DEAR ABBY: "The One Left Behind in Oregon" (Nov. 16) was disowned by her parents and brother after leaving her abusive husband. She asked how to forgive her father now that he is dying. You told her she didn't have to because he did not ask for forgiveness. I disagree. If she doesn't do it, she will be the one to suffer.
As a recovery counselor, I work with people to help them forgive those who had hurt them -- whether or not the offenders deserved to be forgiven. Why? Because resentment hurts the resenter far more than it hurts the offender. Grudges are cancers in our souls. Forgiveness isn't a gift we give to others, but a gift we give ourselves.

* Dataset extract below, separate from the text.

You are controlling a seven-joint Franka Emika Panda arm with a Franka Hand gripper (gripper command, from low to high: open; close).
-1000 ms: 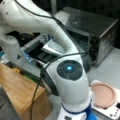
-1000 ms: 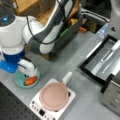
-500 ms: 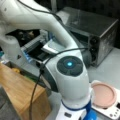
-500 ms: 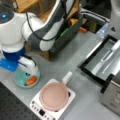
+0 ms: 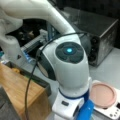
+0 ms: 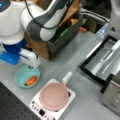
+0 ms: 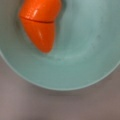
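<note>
So the arm is bent right over the near left corner of the worktop [image 6: 82, 65], and its tool [image 6: 30, 65] is hanging just above the far rim of a little teal bowl [image 6: 21, 75]. I honestly can't tell whether the tool is open or shut, since the white wrist block hides the fingers in a front view and the wrist view doesn't show them at all. Nothing seems to be in its grip as far as I can see.

The carrot [image 6: 31, 80] is lying on its side in the bowl, off toward the rim that faces the hotplate. In the wrist view the carrot [image 7: 40, 23] sits at the top left with the bowl [image 7: 82, 65] filling most of the frame, so the camera is looking nearly straight down into it, very close. It has a seam across it, so I'd guess it's one of those toy ones that splits in two.

Just beside the bowl is a small white hotplate [image 6: 37, 107] with a pink pan [image 6: 53, 96] on it, handle pointing toward the far edge. Behind the arm there's a wooden box and a dark bin [image 6: 65, 37] of odds and ends, and over on the right an oven [image 6: 107, 62] with its door dropped open
</note>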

It is especially important for "Left Behind" to see her father now as a way to prevent any regrets she may have in the future. If he's still hostile on his deathbed, that's an issue he'll carry to the grave. -- KATHERINE IN CHILLICOTHE, OHIO
DEAR KATHERINE: Many readers echoed your sentiments and offered a different perspective for "Left Behind" to consider. Read on:
DEAR ABBY: I had an alcoholic father who beat us, then left us never to return. I was angry for years until I realized I was hurting no one but myself. He never asked, but I forgave him so I wouldn't carry anger around for the rest of my life. I wrote him a letter and told him I forgave him for all the beatings and drunken rages. He never responded, but I felt a burden lifted off my shoulders.
"Left Behind" might consider writing her father a letter saying how hurt she has been, but letting him know she has forgiven him. She might be surprised and get a response back, but if she doesn't, at least she'll be rid of that burden. -- FORGAVE HIM IN DAPHNE, ALA.

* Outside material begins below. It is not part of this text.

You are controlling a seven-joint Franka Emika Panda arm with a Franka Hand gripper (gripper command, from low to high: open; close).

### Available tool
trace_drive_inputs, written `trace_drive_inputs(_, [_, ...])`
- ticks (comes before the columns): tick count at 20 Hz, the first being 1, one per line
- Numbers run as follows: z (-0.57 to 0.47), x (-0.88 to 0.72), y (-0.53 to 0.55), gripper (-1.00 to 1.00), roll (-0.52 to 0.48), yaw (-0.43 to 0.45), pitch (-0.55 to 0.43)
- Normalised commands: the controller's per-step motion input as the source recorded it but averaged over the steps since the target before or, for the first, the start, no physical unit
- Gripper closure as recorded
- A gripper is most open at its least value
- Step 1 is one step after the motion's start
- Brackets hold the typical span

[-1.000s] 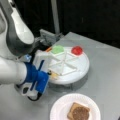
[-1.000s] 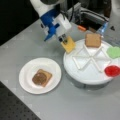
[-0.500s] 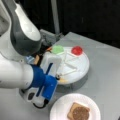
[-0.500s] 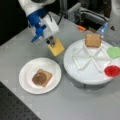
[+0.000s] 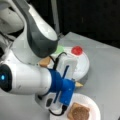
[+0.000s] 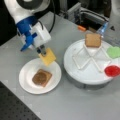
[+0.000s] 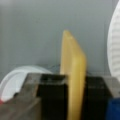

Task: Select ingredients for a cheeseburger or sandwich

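Gripper (image 6: 43, 51) clamps the yellow cheese square (image 6: 47, 56) on edge, hanging tilted above the white plate's (image 6: 26, 82) rim.

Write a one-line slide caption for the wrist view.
Pincer shut on the yellow cheese square, held edge-on above the grey table.

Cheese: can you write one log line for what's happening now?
gripper: shut on cheese | above plate edge | plate: toast with patty | tray: one toast

No readable text, labels, numbers — none anywhere
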Motion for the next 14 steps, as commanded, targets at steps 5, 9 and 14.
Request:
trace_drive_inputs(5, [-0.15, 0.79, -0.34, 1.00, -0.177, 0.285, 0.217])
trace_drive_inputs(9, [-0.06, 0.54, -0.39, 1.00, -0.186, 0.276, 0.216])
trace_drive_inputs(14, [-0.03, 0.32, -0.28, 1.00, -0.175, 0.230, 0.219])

DEAR ABBY: My family members also sided with my abusive ex-spouse. At first it hurt, but over time I came to realize that not forgiving them was hurting me more than them. I'm not saying I have the same relationship with my family now, but in order to truly move on with my life I had to clear my heart and mind. Forgiveness is not only for the offenders as much as it is for the offended. Forgive your father even if he doesn't ask for it, and see him before it's too late. If he sends you away, at least you tried. -- HAVE ALSO BEEN THERE
DEAR ABBY: To forgive someone is a decision to let go of the hatred, hurt and resentment even when the other person doesn't deserve it or ask for it. When we can do this, the terrible deed loses its hold on our lives. Forgiveness is an act of strength, not weakness. It is healthy for us. -- A.Q. IN MOBILE, ALA.

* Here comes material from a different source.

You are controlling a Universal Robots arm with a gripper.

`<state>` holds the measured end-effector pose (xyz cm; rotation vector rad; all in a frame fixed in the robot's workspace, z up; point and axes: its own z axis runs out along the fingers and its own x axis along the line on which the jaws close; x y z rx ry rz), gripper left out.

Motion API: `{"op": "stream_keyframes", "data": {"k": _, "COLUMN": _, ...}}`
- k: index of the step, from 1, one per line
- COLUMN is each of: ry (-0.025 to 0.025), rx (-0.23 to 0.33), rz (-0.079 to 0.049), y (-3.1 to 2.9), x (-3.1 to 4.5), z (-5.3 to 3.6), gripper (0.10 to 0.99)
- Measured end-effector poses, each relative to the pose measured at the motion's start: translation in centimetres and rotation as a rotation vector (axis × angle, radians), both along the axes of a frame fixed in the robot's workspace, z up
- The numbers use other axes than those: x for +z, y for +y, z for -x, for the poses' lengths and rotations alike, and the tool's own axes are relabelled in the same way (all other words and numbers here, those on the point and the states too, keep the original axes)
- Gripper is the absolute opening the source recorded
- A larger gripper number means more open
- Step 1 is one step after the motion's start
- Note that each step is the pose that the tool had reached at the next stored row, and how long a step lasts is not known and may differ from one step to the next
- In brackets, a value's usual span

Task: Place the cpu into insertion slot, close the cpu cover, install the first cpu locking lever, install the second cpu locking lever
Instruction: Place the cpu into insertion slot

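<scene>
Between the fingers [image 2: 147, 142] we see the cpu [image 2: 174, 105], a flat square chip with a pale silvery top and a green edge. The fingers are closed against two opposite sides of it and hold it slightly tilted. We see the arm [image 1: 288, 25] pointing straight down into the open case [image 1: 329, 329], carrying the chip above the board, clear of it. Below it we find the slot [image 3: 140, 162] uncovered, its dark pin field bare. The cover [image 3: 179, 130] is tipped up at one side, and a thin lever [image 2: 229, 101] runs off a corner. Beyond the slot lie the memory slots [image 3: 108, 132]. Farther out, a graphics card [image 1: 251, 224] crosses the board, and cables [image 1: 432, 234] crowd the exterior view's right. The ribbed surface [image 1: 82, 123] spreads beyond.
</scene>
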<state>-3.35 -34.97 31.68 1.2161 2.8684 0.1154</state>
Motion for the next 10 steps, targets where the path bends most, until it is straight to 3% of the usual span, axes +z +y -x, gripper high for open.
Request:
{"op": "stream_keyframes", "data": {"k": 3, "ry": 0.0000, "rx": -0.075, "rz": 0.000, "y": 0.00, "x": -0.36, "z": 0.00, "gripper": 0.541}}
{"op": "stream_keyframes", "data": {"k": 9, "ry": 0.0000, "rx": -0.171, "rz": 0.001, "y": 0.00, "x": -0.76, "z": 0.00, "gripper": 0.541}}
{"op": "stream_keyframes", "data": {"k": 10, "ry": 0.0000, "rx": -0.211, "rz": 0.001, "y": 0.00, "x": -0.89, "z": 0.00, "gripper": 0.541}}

DEAR ABBY: I was in a similar position as "Left Behind" with my mother many years ago. Although I couldn't bear to talk to her face-to-face, I wrote a letter saying a few positive things about our relationship. She never spoke of it to me, but I learned later from another relative that she read it over and over and that it was in her hands when she died. Knowing that I made the best effort I could to say goodbye in a compassionate and loving way has lasted far longer than the hurt and anger. -- ANNA IN CORTLAND, ILL.